— What you will do —
Look through the data below. Show each line where the string "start" occurs.

— Dataset —
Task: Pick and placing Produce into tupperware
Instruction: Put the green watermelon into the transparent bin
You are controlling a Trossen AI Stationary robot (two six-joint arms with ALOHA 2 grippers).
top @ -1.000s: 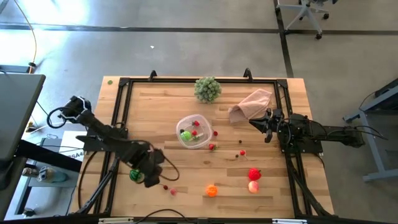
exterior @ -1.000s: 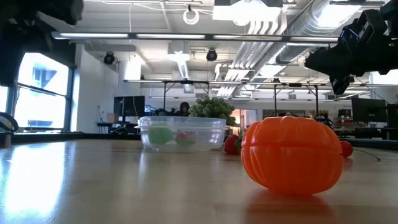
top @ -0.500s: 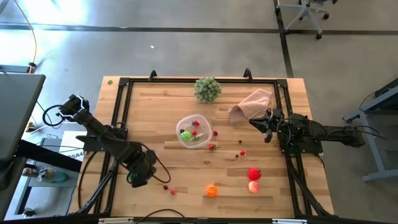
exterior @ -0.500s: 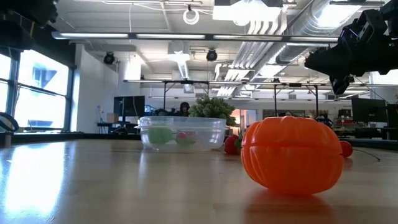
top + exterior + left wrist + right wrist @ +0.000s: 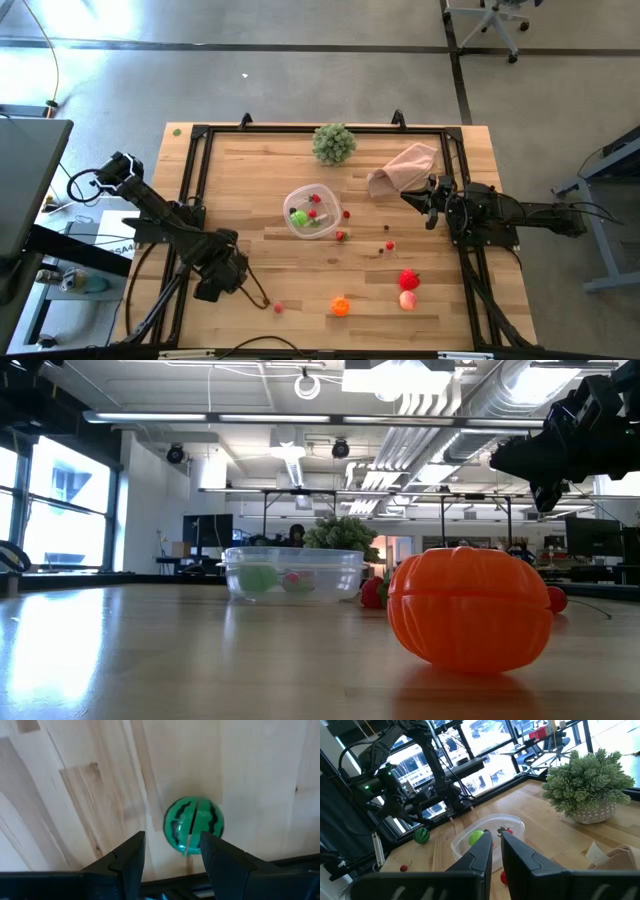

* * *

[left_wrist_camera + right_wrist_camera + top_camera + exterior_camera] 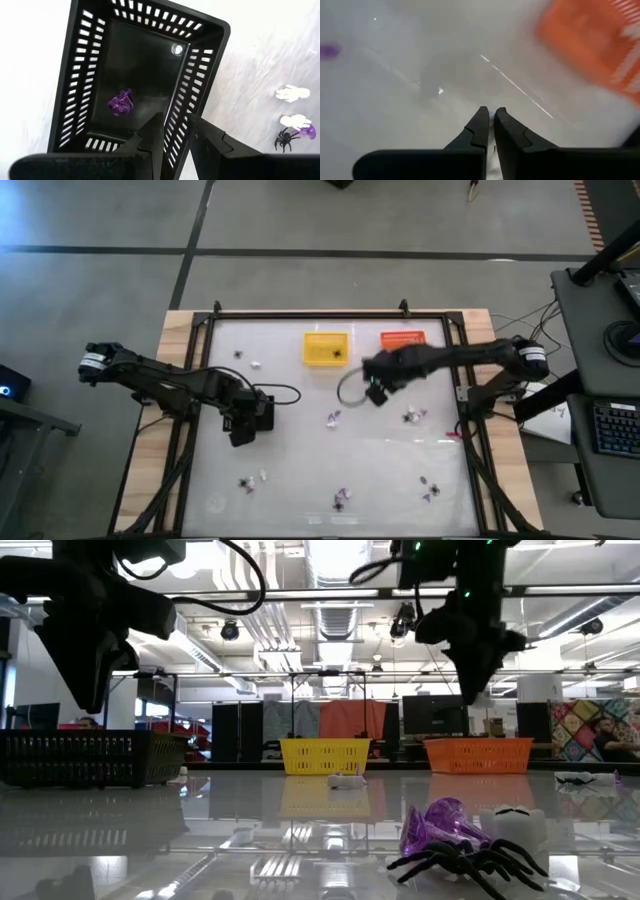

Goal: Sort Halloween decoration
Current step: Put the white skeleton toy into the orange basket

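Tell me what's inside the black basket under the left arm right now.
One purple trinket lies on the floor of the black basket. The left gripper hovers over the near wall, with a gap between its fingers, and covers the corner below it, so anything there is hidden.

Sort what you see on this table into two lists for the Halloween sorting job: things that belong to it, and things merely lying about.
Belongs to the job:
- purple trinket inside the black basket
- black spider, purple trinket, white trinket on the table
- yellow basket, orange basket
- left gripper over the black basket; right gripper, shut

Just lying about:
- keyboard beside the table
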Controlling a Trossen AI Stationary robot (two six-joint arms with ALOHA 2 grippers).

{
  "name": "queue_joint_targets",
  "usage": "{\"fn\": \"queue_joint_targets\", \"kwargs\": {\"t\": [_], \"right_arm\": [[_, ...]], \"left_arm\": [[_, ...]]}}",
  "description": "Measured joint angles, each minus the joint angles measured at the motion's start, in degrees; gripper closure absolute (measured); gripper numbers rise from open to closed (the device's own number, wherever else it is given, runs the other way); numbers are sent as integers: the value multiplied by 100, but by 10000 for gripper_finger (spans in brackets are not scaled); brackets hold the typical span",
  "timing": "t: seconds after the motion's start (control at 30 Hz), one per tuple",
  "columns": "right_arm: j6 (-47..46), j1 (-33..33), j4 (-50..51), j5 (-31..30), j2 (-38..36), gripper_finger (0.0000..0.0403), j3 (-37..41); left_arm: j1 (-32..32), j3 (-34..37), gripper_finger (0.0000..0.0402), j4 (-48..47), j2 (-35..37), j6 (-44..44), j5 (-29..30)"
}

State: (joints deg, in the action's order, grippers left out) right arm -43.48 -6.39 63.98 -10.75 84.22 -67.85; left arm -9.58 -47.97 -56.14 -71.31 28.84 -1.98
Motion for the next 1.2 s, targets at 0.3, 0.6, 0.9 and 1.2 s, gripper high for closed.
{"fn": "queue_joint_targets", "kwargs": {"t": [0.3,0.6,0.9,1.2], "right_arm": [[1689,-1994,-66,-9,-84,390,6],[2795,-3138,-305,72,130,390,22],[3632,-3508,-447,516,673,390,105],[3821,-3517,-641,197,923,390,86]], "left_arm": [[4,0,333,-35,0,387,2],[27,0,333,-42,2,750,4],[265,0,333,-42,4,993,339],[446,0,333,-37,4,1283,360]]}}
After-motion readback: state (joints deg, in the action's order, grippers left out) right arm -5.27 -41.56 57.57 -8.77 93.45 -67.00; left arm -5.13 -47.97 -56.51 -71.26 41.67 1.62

— Exercise output —
  "description": "Measured joint angles, each minus the joint angles measured at the motion's start, in degrees; gripper closure absolute (measured); gripper numbers rise from open to closed (the device's own number, wherever else it is given, runs the other way); numbers are sent as integers: the value multiplied by 100, but by 10000 for gripper_finger (spans in brackets are not scaled); brackets hold the typical span",
  "timing": "t: seconds after the motion's start (control at 30 Hz), one per tuple",

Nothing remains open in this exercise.